[SERVER-26337] performance problem with $limit in aggregate query Created: 26/Sep/16  Updated: 27/Sep/16  Resolved: 27/Sep/16

Status: Closed
Project: Core Server
Component/s: Aggregation Framework
Affects Version/s: 3.2.6
Fix Version/s: None

Type: Bug Priority: Major - P3
Reporter: Dan Salmo Assignee: Kelsey Schubert
Resolution: Duplicate Votes: 0
Labels: None
Remaining Estimate: Not Specified
Time Spent: Not Specified
Original Estimate: Not Specified

Issue Links:
Duplicate
duplicates SERVER-7568 Aggregation framework favors non-bloc... Closed
Operating System: ALL
Steps To Reproduce:

For example, create a query where the first stage is a $match that only finds 6 docs. Second stage is a $sort on an indexed field. Third stage is a $limit=10.

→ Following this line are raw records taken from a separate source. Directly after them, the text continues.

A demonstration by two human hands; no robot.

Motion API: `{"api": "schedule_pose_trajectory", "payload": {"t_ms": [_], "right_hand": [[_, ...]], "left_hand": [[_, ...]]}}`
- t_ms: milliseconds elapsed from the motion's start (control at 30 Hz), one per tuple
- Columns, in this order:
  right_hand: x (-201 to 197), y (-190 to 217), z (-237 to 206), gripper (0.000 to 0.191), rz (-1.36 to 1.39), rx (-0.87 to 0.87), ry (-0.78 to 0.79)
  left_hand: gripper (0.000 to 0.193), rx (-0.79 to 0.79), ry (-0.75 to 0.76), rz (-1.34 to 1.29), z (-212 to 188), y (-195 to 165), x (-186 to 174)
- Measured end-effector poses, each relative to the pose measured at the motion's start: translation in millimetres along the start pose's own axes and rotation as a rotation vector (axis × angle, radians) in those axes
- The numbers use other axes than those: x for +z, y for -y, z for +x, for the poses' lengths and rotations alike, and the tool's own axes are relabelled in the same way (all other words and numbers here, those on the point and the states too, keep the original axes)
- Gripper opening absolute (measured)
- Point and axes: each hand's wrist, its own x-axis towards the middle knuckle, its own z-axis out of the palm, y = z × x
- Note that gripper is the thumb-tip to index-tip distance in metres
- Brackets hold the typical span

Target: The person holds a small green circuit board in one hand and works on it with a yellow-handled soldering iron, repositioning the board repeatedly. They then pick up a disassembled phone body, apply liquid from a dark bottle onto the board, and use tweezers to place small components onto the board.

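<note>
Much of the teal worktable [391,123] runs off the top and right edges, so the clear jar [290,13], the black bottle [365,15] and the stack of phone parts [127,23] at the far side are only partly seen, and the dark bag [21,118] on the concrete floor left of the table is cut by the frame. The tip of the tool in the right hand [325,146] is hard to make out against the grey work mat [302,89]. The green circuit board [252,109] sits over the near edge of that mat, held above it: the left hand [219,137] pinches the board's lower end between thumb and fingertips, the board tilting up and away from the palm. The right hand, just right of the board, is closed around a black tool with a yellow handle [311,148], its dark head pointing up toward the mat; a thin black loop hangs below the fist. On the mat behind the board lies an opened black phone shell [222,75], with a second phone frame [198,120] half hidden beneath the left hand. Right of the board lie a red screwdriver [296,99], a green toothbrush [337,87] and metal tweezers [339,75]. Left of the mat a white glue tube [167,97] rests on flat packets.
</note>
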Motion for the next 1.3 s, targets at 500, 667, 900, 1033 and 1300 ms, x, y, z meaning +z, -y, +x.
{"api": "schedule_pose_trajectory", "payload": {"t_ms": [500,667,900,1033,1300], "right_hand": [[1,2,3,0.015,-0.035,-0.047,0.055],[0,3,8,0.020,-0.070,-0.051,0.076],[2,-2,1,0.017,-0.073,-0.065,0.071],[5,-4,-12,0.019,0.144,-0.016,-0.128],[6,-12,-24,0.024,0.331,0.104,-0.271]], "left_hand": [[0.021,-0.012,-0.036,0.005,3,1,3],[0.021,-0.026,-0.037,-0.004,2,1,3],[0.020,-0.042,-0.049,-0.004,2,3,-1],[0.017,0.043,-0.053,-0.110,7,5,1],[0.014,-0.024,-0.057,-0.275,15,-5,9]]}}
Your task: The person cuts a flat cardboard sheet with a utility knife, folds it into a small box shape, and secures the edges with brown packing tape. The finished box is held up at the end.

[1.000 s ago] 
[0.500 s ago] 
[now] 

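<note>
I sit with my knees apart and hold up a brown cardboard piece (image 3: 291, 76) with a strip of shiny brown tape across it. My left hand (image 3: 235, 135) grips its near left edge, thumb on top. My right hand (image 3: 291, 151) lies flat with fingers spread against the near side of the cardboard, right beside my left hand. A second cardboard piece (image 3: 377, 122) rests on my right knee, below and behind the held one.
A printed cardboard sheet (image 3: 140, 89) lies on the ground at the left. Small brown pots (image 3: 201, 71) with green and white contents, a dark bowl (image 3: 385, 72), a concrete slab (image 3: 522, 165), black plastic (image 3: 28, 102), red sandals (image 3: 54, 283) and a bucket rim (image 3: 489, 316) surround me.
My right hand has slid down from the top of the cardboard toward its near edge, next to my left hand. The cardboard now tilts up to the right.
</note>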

The total document collection size is about 6GB.

Participants:

 Description   

We seem to have a performance problem with $limit in aggregate queries. The query is very very slow (half a minute) - when the number of docs passed into the limit step are less than the limit size.

The query is instantaneous when there are lots of docs returned from stage 1. However, when there are only a few, the aggregate query is very very slow.

Expected behavior: aggregate performance of $limit should be equivalent to a standard query's use of limit.



 Comments   
Comment by Kelsey Schubert [ 27/Sep/16 ]

Hi dan@prattle.co,

Thanks for opening this ticket. I believe the root cause of the issue that you are observing is described in SERVER-7568.

What is happening here is that currently the aggregation framework prefers an index that can be used in the sort stage. Please take a look at the example explain of an aggregation I put together: there are two indexes, {price: 1} and {status: 1}, and we observe that the index on status is selected for the fetch stage to cover the sort.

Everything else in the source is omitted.